The legacy facts. Puppet 8 removes old-style facts like $::fqdn, and treats them as compile errors. Our codebase had exactly two offenders — one user manifest and one MOTD template — both trivially fixed to the modern $facts[] syntax. The MOTD template then provided the day’s best receipts, announcing puppet7.34.0 → puppet8.28.0 in the login banner of every migrated node.
Where we ended up
By mid-afternoon: Foreman 3.19.1 (a supported release for the first time in over a year), OpenVox server 8 with certificates and agents untouched, verified across Rocky 8, 9, and 10 and Debian, over both direct and load-balanced paths. Agent migration to OpenVox is now self-service: a small Puppet module attached to a Foreman host group converts nodes on their next check-in — dev groups first, then wave by wave through the summer patch rounds. Even the Rocky 10 boxes, which had been running sideloaded EL9 agents because official Puppet never shipped EL10 packages, now get native builds.
The takeaways
- Staying current is cheaper than catching up. Eight hops in a day was fine, but twice-a-year single hops would have been trivial. The runbook now exists; future-us has no excuse.

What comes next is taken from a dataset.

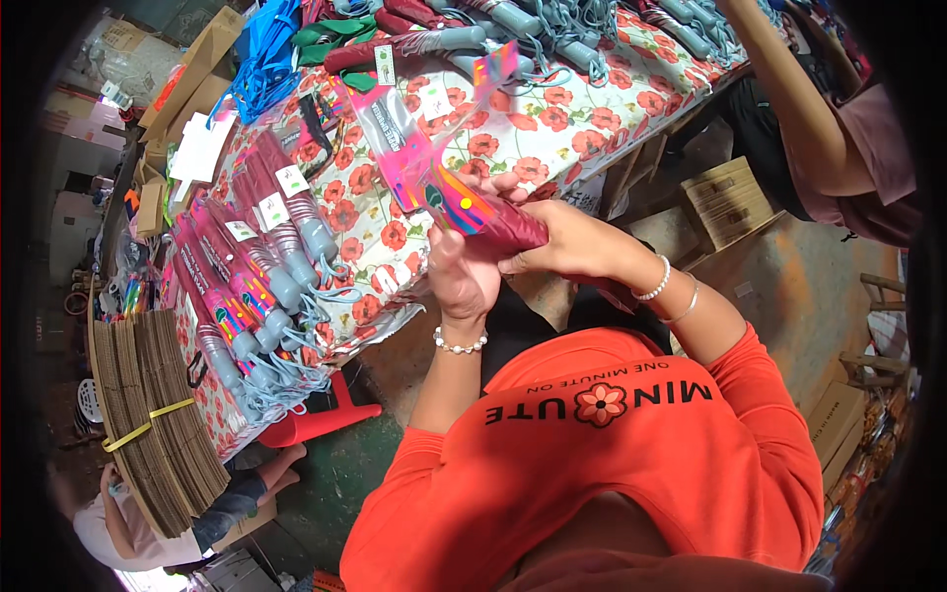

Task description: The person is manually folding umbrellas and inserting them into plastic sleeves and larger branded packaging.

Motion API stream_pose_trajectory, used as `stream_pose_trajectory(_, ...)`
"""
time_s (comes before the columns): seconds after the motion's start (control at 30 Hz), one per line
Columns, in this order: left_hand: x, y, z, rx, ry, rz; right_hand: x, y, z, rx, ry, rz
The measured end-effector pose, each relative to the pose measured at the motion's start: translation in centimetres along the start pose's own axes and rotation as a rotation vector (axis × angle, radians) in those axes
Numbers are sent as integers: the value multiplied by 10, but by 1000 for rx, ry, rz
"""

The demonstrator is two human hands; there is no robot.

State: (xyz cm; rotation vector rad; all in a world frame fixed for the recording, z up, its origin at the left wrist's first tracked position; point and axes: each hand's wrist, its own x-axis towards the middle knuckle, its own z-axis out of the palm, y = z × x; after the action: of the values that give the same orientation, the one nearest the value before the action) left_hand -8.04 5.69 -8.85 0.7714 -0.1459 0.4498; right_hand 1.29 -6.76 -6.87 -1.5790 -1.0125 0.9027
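Note:
A maroon folded umbrella (513, 233) lies across my two hands, partly inside a see-through plastic sleeve (424, 148) printed in pink, orange and blue. My left hand (468, 274) is closed around the sleeved part from below, thumb on the near side and fingertips showing beyond it. My right hand (570, 240) grips the maroon end close to my body. The sleeve's far part stretches up over the table, loose and creased. Part of the umbrella is hidden under my right hand.
A table with a poppy-patterned cloth (393, 235) bears sleeved maroon umbrellas (258, 286) at left and a pile of grey-handled umbrellas (513, 20) at the back. Flattened cardboard (148, 414), a red stool (321, 419) and other people (838, 148) are around it.

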Motion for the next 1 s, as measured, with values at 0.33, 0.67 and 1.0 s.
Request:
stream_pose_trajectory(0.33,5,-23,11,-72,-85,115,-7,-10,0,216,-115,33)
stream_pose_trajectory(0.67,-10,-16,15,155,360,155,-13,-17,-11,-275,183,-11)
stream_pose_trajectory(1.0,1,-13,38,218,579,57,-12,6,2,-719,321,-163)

- Upgrades are audits in disguise. The dead plugin, the zombie unit, the half-applied patch run, the PHP landmine — none were caused by the upgrade, all were found by it. A box that’s never exercised accumulates quiet lies.
- Reboot while you’re watching. Two of the day’s failures only manifested from a cold start. Better today than during an incident.
- The Puppet ecosystem moved — follow it. If you’re on Puppet 7 or frozen Puppet 8 packages, OpenVox is the maintained path forward, and the migration is genuinely undramatic.
Total damage: one morning, one afternoon, zero user-facing outages, and a login banner that finally tells the truth.